Terzo dei sei figli di Sabatino, era al timone dell’edilizia di famiglia  Grande appassionato di arte, ha fondato il museo Paparella

PESCARA. Si è spento ieri, all’età di 80 anni l’imprenditore Carlo Di Properzio. Oggi alle 11 nella chiesa di Sant’Antonio da Padova si svolgono i suoi funerali, dopo la camera ardente aperta nella clinica Pierangeli dove è morto.
Nato nel giugno del 1939 a Torre de’ Passeri, Carlo era il terzo dei sei figli di Sabatino Di Properzio, dopo Lorenzo e Mario, seguito da Carmine, Maria Chiara e Anna Luisa . Dagli anni ’50 in poi, il gruppo fondato da Sabatino Di Properzio, originario proprio di Torre de’ Passeri, è cresciuto espandendosi in Abruzzo e in altre zone del Centro Italia, con un raggio d’azione che varia dal residenziale al commerciale, dall’industriale alle urbanizzazioni, e nel settore petrolifero. Negli anni in cui getta le basi dell’azienda, Sabatino Di Properzio è anche grande protagonista della vita sportiva pescarese, perché assume la carica di presidente del Pescara calcio: con alcuni soci a fine anni ’40, e da solo tra il 1954 al 1961.
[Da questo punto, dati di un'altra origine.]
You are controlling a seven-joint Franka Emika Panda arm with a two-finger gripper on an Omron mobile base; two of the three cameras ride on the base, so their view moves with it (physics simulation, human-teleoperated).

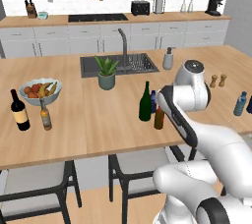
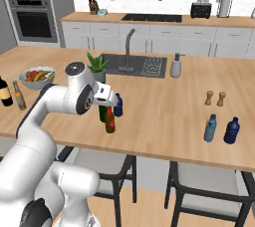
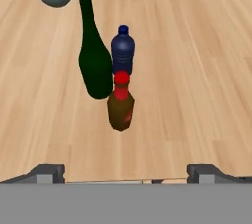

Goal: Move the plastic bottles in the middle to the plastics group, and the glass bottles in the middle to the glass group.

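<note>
The small deep-blue bottle [image 3: 123, 51] stands at upper centre of the hand view, just behind the brown bottle with a red cap [image 3: 120, 104] and right beside the tall dark green wine bottle [image 3: 93, 56]; the three form one tight cluster, all upright on the wooden counter [image 3: 197, 70]. In the left base view this cluster sits at centre frame, partly behind the arm.

At far left of the left base view a pale bowl [image 1: 40, 92] holds fruit, yellow and orange-red pieces. A grey pot [image 1: 107, 80] above centre holds a green plant.

Three bottles in the middle. Two at lower left: a black wine bottle with a cream label [image 1: 19, 110] and a slim amber bottle [image 1: 45, 114]. Two at right in the right base view: a light-blue bottle [image 2: 210, 128] and a darker blue bottle [image 2: 231, 130].

The gripper [image 3: 126, 174] has its jaws spread wide with nothing between them; the cluster stands ahead of the fingertips, apart from them, the brown bottle nearest.
</note>
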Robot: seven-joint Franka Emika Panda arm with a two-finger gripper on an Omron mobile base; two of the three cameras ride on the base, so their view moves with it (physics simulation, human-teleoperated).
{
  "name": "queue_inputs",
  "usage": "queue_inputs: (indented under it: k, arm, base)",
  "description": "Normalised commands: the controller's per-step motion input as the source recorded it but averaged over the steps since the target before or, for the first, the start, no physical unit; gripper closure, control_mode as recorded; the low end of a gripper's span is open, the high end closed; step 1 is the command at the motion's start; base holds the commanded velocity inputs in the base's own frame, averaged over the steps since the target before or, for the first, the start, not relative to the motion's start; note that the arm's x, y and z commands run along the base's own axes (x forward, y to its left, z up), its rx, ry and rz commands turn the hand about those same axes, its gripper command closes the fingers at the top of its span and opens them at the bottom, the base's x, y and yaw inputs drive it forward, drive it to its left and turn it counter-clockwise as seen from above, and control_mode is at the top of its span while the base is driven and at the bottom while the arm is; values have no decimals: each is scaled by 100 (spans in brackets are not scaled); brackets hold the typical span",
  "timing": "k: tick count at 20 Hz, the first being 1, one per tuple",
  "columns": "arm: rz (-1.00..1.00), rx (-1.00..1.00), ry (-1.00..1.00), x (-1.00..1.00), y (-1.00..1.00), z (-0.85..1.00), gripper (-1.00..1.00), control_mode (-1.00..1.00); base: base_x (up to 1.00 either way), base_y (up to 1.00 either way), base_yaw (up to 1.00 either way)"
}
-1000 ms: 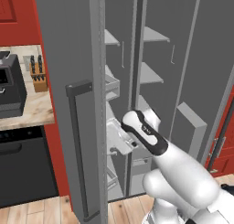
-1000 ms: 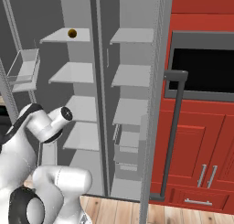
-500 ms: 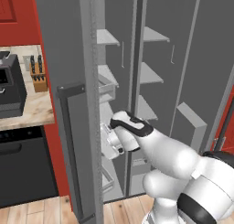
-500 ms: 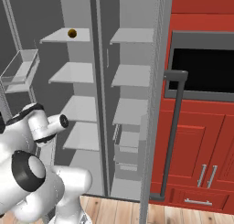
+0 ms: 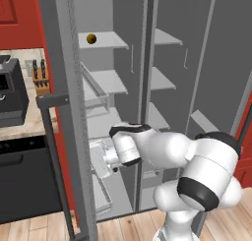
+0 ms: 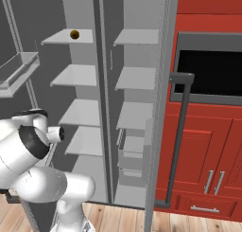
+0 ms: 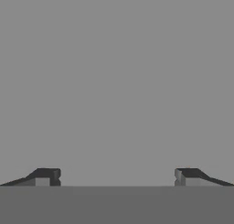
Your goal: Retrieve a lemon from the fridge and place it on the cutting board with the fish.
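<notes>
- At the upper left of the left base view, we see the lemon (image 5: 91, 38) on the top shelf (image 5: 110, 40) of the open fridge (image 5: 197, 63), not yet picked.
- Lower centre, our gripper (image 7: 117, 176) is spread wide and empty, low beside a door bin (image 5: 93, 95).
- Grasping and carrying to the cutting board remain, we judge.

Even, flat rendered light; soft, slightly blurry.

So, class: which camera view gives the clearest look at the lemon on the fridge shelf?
The left base view: the lemon sits unobstructed on the top left shelf, near its back. The right base view shows the same lemon, about as small, from the other side. The hand view faces plain grey.
</notes>
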Motion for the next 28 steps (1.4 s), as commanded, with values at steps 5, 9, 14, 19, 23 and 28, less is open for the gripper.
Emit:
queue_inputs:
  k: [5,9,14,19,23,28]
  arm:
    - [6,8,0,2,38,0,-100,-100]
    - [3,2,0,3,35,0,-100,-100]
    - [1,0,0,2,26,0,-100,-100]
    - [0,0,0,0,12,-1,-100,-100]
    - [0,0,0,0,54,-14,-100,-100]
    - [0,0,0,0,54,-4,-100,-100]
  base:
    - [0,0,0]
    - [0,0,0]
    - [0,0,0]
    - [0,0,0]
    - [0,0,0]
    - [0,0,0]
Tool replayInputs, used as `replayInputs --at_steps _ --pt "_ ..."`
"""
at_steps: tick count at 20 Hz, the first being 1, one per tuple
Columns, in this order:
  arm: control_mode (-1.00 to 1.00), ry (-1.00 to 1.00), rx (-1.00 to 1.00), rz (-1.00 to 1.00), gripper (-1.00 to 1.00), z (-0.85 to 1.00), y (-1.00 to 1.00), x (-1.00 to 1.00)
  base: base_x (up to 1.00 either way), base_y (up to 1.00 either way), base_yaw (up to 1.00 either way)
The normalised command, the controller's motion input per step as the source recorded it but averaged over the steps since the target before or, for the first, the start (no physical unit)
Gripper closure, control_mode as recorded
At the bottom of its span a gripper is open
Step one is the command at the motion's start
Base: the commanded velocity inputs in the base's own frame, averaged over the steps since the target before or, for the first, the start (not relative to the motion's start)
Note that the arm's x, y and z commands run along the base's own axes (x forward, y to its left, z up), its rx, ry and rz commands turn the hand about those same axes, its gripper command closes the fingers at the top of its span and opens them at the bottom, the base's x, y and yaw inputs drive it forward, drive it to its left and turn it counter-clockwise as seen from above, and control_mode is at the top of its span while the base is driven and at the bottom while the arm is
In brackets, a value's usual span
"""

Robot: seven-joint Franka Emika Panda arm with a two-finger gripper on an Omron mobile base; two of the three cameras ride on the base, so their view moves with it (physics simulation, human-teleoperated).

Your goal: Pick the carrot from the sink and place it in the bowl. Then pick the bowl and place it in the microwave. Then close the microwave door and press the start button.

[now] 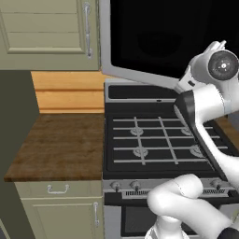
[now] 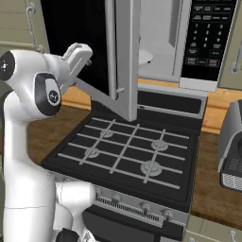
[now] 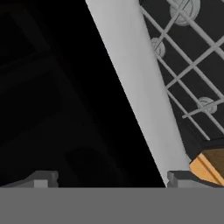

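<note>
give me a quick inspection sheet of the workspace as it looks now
surface: wooden counter left of black stove, nothing on it
job's things: microwave open, white plate inside; door ajar, swung out over the stove; bowl, carrot, sink: nothing seen
clutter: grey appliance right of stove
grippers: gripper close against the door glass, fingertips apart, nothing between them
cables: nothing seen
surroundings: beige cabinets, wood backsplash

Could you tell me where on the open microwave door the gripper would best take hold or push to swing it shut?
Probably at the free edge of the microwave door, by the long vertical bar handle, farthest from the hinge. Come from the black-glass outer face, over the stove. The door stands swung wide out over the burners, so pushing that face moves it toward the microwave. The gripper already faces the glass.
</note>
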Motion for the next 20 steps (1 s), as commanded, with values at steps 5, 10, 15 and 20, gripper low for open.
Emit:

Carlo è stato al timone dell’edilizia di famiglia che con la sua lungimiranza e competenza ha lasciato il segno nella città.
Le sue capacità erano tali da saper disegnare da solo quello che voleva costruire: era lui che carta e penna alla mano trovava la giusta soluzione architettonica senza tralasciare l’aspetto estetico di cui era un grande estimatore. Ai più sono note le sue passioni: l’antiquariato e l’arte tanto da diventare il fondatore del museo Paparella. Cordialità, generosità e disponibilità: l’eredità che lascia a familiari, amici e collaboratori. Più d’una zona di Pescara e dell’area metropolitana porta la firma della Di Properzio Costruzioni.
Il gruppo si è consolida con la continuità generazionale: oggi in azienda c’è Stefano, figlio di Carlo che, oltre all’impegno nella Pescara Pallanuoto come vice presidente, prosegue sulla strada paterna, mentre l’altra figlia Giulia lavora a Roma nel settore del design di gioielli, erede della vena artistica e creativa del padre. Oltre ai due figli, e ai fratelli, Di Properzio lascia la moglie Liana, la nuora Alessandra e gli amati nipoti Carlo, Ottavia e Virginia.